> _Work instruction_
Would you output the listing exactly, with every image omitted?

> _Listed entries_

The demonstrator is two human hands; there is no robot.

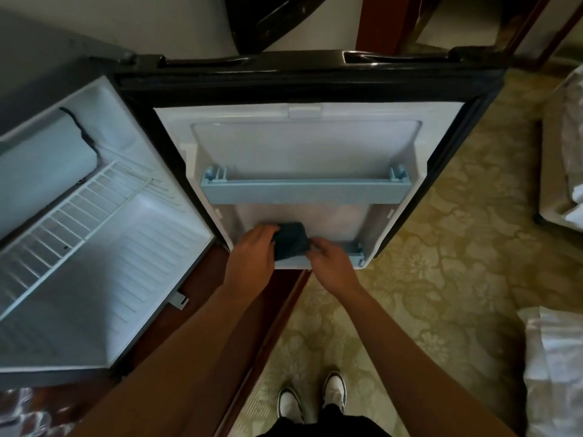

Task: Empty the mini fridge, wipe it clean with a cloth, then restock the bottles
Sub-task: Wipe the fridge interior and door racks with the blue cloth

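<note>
The mini fridge (104,234) stands open at the left, its white inside holding only a wire shelf (79,212). Its door (303,146) hangs open in front of me, with a grey-blue upper door shelf (306,190) and a lower door shelf (356,250). A dark cloth (291,242) lies bunched at the lower door shelf. My left hand (252,253) grips the cloth's left side. My right hand (329,263) pinches its right side. No bottles are in view.
Patterned yellow carpet (441,279) covers the floor to the right. White bedding (555,373) shows at the right edge. A dark wooden cabinet edge (268,342) runs below the fridge. My white shoes (310,398) stand at the bottom.
</note>
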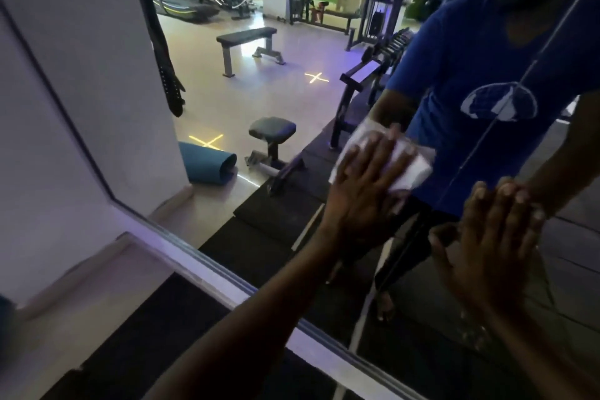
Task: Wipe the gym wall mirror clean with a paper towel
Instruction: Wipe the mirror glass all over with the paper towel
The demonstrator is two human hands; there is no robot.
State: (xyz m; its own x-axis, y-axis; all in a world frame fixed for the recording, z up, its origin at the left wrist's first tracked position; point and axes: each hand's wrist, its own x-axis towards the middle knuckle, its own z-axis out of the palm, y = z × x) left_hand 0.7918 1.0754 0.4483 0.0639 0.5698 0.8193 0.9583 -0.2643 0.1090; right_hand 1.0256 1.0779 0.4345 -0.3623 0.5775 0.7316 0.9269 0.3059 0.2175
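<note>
The wall mirror (pixel 266 97) fills most of the head view and reflects the gym and me in a blue shirt. My left hand (pixel 363 195) lies flat on the glass with spread, straight fingers and presses a white paper towel (pixel 409 169) against it. The towel shows above and to the right of the fingers. My right hand (pixel 496 247) rests flat on the mirror to the right, fingers straight, holding nothing. Its fingertips meet their own reflection.
The mirror's lower frame edge (pixel 227 279) runs diagonally from left to lower right. A white wall (pixel 48 146) lies to the left and black floor matting (pixel 156 334) below. Reflected benches, a rolled blue mat and a dumbbell rack show in the glass.
</note>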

> _Output below_
The demonstrator is two human hands; there is no robot.


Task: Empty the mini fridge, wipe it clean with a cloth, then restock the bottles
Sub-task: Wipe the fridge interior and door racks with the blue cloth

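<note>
The mini fridge (104,234) stands open at the left, its white inside holding only a wire shelf (79,212). Its door (303,146) hangs open in front of me, with a grey-blue upper door shelf (306,190) and a lower door shelf (356,250). A dark cloth (291,242) lies bunched at the lower door shelf. My left hand (252,253) grips the cloth's left side. My right hand (329,263) pinches its right side. No bottles are in view.
Patterned yellow carpet (441,279) covers the floor to the right. White bedding (555,373) shows at the right edge. A dark wooden cabinet edge (268,342) runs below the fridge. My white shoes (310,398) stand at the bottom.
</note>
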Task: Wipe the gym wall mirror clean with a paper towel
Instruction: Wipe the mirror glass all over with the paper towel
The demonstrator is two human hands; there is no robot.
State: (xyz m; its own x-axis, y-axis; all in a world frame fixed for the recording, z up, its origin at the left wrist's first tracked position; point and axes: each hand's wrist, its own x-axis towards the middle knuckle, its own z-axis out of the palm, y = z × x) left_hand 0.7918 1.0754 0.4483 0.0639 0.5698 0.8193 0.9583 -0.2643 0.1090; right_hand 1.0256 1.0779 0.4345 -0.3623 0.5775 0.7316 0.9269 0.3059 0.2175
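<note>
The wall mirror (pixel 266 97) fills most of the head view and reflects the gym and me in a blue shirt. My left hand (pixel 363 195) lies flat on the glass with spread, straight fingers and presses a white paper towel (pixel 409 169) against it. The towel shows above and to the right of the fingers. My right hand (pixel 496 247) rests flat on the mirror to the right, fingers straight, holding nothing. Its fingertips meet their own reflection.
The mirror's lower frame edge (pixel 227 279) runs diagonally from left to lower right. A white wall (pixel 48 146) lies to the left and black floor matting (pixel 156 334) below. Reflected benches, a rolled blue mat and a dumbbell rack show in the glass.
</note>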

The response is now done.